Directions:
Look below for the line that contains "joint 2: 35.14", then copy it and each following line exactly, through and including the line that contains "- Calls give".

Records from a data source
● ● ●
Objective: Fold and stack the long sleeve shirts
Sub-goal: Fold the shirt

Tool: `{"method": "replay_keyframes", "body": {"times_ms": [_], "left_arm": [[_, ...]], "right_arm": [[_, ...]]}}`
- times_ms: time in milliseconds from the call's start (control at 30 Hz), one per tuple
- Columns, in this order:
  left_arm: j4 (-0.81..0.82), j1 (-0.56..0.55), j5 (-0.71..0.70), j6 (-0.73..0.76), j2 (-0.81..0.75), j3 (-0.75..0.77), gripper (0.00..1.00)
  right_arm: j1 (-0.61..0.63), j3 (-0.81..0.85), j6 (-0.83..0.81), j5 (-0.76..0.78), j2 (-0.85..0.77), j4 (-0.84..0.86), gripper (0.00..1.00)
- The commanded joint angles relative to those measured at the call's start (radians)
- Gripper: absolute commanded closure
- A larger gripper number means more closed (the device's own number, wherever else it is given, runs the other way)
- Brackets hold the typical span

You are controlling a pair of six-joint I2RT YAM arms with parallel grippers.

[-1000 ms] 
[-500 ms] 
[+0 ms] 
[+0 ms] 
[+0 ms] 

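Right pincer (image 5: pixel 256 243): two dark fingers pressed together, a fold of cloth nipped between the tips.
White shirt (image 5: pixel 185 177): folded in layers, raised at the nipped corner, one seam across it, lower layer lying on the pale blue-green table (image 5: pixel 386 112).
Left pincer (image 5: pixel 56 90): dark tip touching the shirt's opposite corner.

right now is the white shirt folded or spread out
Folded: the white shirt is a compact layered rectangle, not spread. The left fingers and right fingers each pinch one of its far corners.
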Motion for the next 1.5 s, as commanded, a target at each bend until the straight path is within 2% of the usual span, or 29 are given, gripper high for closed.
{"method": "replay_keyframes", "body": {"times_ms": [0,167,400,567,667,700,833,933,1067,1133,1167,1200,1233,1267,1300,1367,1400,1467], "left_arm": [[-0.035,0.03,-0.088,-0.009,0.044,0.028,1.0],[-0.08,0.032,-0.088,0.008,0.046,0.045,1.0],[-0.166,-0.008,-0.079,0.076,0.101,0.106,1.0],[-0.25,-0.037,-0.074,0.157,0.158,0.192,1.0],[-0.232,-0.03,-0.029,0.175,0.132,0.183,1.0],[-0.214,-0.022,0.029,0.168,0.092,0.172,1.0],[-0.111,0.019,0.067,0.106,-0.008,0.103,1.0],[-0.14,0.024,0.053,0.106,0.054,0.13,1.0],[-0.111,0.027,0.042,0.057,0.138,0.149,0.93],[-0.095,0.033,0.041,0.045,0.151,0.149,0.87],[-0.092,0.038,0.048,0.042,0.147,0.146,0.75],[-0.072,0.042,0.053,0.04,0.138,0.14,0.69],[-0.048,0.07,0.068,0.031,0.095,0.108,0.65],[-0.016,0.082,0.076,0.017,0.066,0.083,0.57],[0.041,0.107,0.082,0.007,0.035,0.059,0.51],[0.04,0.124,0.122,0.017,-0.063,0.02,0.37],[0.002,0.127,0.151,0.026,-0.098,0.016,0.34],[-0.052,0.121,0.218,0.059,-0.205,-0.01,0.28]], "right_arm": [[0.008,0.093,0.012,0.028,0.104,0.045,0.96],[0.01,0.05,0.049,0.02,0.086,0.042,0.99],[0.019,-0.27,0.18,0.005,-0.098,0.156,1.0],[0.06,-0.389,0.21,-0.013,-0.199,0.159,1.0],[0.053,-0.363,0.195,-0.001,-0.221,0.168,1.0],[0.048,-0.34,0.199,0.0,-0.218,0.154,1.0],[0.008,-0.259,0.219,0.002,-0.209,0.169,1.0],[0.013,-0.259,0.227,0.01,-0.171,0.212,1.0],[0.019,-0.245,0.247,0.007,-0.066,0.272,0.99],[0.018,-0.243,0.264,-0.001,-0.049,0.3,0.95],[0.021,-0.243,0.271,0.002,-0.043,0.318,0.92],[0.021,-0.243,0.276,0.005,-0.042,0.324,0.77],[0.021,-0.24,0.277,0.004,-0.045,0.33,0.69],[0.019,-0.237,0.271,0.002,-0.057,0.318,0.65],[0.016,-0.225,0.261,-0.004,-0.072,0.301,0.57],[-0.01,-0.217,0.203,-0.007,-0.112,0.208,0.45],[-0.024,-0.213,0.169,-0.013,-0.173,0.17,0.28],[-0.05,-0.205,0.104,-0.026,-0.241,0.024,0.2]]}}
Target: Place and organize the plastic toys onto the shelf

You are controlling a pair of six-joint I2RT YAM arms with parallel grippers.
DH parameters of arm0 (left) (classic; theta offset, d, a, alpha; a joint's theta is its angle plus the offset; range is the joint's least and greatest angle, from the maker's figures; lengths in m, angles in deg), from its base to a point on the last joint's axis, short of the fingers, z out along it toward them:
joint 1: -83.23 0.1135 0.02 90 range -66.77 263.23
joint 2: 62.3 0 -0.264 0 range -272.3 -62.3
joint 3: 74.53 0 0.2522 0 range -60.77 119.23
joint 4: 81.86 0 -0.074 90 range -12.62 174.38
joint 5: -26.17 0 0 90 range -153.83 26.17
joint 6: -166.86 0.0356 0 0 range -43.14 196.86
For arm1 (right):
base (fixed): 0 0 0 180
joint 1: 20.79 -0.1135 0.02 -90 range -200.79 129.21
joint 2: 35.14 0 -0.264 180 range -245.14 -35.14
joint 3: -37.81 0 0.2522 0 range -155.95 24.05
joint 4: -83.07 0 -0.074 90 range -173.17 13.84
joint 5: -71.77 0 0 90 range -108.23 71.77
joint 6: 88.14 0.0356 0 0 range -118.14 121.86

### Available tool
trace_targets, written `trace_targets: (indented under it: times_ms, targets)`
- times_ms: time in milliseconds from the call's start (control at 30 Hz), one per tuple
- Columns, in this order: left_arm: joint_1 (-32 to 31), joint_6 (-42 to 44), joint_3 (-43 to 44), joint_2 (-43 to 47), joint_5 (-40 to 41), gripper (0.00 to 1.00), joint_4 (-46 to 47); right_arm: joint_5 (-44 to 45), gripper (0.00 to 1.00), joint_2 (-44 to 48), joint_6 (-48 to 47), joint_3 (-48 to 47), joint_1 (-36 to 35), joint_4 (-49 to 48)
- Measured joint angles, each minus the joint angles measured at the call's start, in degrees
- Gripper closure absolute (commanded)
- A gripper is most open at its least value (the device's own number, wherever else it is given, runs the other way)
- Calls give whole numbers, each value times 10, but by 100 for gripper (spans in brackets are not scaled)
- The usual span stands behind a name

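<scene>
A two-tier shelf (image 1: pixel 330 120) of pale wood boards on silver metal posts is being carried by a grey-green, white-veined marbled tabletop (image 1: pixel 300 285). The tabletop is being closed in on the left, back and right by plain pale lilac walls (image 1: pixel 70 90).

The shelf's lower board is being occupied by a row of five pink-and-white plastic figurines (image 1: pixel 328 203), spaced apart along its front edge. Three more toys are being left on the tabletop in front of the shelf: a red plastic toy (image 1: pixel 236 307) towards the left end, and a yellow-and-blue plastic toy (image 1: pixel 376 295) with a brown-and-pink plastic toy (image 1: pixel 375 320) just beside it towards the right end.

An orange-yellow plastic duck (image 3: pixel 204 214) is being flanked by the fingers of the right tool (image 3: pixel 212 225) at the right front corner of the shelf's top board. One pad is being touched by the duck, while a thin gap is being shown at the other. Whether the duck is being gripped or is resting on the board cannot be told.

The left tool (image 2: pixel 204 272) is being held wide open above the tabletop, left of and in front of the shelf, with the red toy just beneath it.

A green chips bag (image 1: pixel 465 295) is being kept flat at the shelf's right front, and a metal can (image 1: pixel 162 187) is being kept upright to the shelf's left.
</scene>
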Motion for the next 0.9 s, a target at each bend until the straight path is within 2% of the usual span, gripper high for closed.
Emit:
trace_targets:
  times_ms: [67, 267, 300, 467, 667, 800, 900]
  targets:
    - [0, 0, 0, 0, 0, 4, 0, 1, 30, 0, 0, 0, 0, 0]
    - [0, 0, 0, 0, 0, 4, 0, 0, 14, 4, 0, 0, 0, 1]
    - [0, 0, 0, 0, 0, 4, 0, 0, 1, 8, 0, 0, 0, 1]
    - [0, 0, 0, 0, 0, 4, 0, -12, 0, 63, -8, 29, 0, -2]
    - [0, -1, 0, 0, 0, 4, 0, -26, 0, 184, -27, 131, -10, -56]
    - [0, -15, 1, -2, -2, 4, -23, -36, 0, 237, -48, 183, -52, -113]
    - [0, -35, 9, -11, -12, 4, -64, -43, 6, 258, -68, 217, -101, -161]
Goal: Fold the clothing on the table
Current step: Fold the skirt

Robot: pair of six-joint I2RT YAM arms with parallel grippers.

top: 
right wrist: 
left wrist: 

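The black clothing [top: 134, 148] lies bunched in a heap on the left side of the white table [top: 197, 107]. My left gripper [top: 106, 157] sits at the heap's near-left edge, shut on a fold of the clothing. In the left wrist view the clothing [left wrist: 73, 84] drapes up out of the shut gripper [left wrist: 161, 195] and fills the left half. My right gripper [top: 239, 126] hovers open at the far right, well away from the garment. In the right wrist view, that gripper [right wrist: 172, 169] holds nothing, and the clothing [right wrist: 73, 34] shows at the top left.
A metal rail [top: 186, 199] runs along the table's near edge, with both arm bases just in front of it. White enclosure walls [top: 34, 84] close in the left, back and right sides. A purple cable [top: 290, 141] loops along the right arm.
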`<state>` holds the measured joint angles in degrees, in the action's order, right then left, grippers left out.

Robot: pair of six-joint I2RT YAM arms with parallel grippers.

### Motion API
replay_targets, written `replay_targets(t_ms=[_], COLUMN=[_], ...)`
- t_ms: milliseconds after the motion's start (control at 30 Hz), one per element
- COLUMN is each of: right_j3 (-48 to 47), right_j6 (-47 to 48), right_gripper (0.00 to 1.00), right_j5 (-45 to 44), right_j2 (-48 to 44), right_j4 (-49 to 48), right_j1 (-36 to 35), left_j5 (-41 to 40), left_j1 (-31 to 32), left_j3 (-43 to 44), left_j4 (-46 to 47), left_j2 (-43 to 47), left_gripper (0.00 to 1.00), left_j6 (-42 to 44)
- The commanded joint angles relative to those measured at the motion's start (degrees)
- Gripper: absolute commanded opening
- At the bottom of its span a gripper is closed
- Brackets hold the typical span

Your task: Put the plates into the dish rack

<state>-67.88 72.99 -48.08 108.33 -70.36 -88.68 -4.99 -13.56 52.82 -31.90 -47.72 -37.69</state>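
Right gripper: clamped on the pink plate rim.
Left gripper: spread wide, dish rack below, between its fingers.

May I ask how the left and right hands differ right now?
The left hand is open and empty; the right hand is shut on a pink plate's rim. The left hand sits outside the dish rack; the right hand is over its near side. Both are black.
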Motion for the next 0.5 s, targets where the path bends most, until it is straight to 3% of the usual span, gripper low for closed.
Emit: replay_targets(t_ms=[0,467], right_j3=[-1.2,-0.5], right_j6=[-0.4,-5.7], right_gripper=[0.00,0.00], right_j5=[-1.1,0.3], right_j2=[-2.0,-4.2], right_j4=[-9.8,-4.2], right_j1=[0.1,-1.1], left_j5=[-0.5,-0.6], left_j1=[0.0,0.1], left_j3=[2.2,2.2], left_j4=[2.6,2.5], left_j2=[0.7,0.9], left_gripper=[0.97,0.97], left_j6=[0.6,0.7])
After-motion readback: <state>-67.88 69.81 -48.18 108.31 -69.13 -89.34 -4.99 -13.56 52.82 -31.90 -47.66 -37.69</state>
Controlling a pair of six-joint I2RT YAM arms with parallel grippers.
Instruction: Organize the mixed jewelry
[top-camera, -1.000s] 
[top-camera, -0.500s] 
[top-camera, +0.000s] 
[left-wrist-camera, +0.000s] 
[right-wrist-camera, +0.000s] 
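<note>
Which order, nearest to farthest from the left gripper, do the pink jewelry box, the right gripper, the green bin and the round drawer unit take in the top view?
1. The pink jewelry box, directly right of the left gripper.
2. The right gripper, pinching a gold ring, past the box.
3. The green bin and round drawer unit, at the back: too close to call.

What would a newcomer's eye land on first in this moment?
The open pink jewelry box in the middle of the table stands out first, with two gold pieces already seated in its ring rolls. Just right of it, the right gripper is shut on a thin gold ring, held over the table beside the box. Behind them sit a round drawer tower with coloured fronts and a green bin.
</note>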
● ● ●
Solved problem:
joint 2: 35.14 0 -0.264 180 range -245.14 -35.14
joint 3: -37.81 0 0.2522 0 range -155.95 24.05
joint 4: -83.07 0 -0.074 90 range -173.17 13.84
joint 5: -71.77 0 0 90 range -108.23 71.77
joint 6: 88.14 0.0356 0 0 range -118.14 121.86

### Available tool
trace_targets, written `trace_targets: (indented under it: times_ms, targets)`
- times_ms: time in milliseconds from the call's start (control at 30 Hz), one per tuple
- Columns, in this order: left_arm: joint_1 (-32 to 31), joint_6 (-42 to 44), joint_3 (-43 to 44), joint_2 (-43 to 47), joint_5 (-40 to 41), gripper (0.00 to 1.00), joint_4 (-46 to 47); right_arm: joint_5 (-44 to 45), gripper (0.00 to 1.00), joint_2 (-44 to 48), joint_6 (-48 to 47), joint_3 (-48 to 47), joint_1 (-36 to 35), joint_4 (-49 to 48)
- Measured joint angles, each minus the joint angles measured at the call's start, in degrees
- Gripper closure absolute (commanded)
- A gripper is most open at its least value (the device's own number, wherever else it is given, runs the other way)
- Calls give whole numbers, each value times 10, but by 100 for gripper (spans in brackets are not scaled)

There is nothing further to this exercise.